# skid steer drum compactor vs plate compactor aqttachments



## burntside bob (Sep 27, 2010)

Any one have comments on the actual compaction achieved using a drum compactor with a skid steer loader and a large plate compactor attachment for a skid steer like a Stehr.com or Allied Skidpac?
I have read the drum compactor attachments do not work all that great while the plate packers work wonderfully.
Looking at acquiring one or the other so I am looking for your comments.


----------



## Concreteplus (Jun 21, 2014)

I have heard that in a perfect world it would be best to use both. But yes if you had to choose on I would choose the plate style compactor.


----------



## tgeb (Feb 9, 2006)

I used a drum roller attachment once, it did not work as well as the large wacker bi-direction walk behind plate tamper that we had available.

I have no experience with the others you mention.


----------



## brhokel606 (Mar 7, 2014)

I have used the vibrating sheeps foot for the bobcat and use it on ALL my concrete jobs. I have a vibrating plate compactor and it puts the vibrating plate to shame. I had the neighbors on a garage foundation that I was using the sheeps foot on come out and wonder what was going on because it was shaking their house. 

I use steel forming stakes for concrete forms and knew exactly where I had compacted and where it was undisturbed soil. The compacted soil was ALOT tougher to drive the stakes into, very noticable! 

I will swear by the vibrating sheeps foot in 8 to 10 inch lifts max.


----------



## dayexco (Mar 4, 2006)

brhokel606 said:


> . The compacted soil was ALOT tougher to drive the stakes into, very noticable!
> .


reminds me what a soils tech told me once..."yeah, it's damn hard, but is it dense?


----------



## brhokel606 (Mar 7, 2014)

dayexco said:


> reminds me what a soils tech told me once..."yeah, it's damn hard, but is it dense?

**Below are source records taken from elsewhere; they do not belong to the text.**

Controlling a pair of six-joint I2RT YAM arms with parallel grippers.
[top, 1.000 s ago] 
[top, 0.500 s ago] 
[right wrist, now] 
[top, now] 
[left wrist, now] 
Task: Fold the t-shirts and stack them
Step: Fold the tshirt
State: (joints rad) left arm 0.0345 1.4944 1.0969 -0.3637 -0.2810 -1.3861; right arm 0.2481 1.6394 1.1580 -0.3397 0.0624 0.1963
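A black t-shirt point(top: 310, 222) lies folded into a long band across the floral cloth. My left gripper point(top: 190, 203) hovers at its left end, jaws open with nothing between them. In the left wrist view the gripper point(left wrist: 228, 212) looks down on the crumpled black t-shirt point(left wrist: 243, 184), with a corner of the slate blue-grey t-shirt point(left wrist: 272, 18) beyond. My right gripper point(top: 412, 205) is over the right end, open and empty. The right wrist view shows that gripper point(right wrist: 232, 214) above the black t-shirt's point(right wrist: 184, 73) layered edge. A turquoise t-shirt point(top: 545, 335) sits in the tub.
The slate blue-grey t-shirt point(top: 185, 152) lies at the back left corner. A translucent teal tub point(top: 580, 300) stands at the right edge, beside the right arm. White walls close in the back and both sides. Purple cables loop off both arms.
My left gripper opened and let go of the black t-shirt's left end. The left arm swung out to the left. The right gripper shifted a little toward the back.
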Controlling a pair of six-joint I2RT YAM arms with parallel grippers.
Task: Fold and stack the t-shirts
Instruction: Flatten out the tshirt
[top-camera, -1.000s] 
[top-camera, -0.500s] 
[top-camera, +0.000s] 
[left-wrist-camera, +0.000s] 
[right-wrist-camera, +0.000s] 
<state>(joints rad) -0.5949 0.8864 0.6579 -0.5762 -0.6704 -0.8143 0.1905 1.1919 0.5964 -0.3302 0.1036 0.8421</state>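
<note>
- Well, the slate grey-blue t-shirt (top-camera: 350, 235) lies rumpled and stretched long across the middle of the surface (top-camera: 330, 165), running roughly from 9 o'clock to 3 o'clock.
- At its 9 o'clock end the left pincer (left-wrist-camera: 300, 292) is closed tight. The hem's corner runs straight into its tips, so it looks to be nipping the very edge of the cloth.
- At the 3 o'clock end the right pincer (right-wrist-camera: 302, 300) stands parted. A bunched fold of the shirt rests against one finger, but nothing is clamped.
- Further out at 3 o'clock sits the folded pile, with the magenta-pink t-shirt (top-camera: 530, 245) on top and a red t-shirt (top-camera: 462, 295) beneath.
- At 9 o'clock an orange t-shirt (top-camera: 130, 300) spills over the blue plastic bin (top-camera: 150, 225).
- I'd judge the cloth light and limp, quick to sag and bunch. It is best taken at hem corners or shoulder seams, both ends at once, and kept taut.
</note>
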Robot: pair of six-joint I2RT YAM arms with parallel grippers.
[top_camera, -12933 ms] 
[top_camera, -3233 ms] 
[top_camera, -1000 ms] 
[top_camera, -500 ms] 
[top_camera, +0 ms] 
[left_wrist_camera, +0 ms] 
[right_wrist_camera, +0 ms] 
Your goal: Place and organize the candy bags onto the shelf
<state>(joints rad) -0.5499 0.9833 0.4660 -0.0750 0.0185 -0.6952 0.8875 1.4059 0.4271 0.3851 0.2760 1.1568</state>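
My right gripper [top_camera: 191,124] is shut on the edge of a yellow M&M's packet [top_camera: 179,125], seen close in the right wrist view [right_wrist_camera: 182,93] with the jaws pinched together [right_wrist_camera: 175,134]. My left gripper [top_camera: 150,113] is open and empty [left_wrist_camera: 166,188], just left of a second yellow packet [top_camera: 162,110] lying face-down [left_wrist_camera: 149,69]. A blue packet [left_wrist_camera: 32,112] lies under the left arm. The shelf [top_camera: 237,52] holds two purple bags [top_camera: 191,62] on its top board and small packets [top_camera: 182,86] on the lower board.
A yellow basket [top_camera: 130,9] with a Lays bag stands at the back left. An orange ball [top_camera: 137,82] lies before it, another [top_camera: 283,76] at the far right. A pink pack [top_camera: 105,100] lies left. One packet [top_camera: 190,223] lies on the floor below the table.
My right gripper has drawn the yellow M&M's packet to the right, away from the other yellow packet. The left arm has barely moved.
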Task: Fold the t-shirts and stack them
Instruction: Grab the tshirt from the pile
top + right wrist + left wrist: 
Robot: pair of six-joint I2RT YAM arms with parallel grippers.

True, true......didn't think about that


----------



## peteo (Jan 8, 2011)

I've used the drum roller for a skid steer and honestly I wasn't impressed. A big plate tamper will do a better job. As far as the plate tamp attachments for skid steers I've never used one.


----------



## rino1494 (Jan 31, 2006)

dayexco said:


> reminds me what a soils tech told me once..."yeah, it's damn hard, but is it dense?


Are you sure that wasn't your wife that said that ?? :jester:


----------



## dayexco (Mar 4, 2006)

rino1494 said:


> Are you sure that wasn't your wife that said that ?? :jester:


LOL, maybe back when i was your age!


----------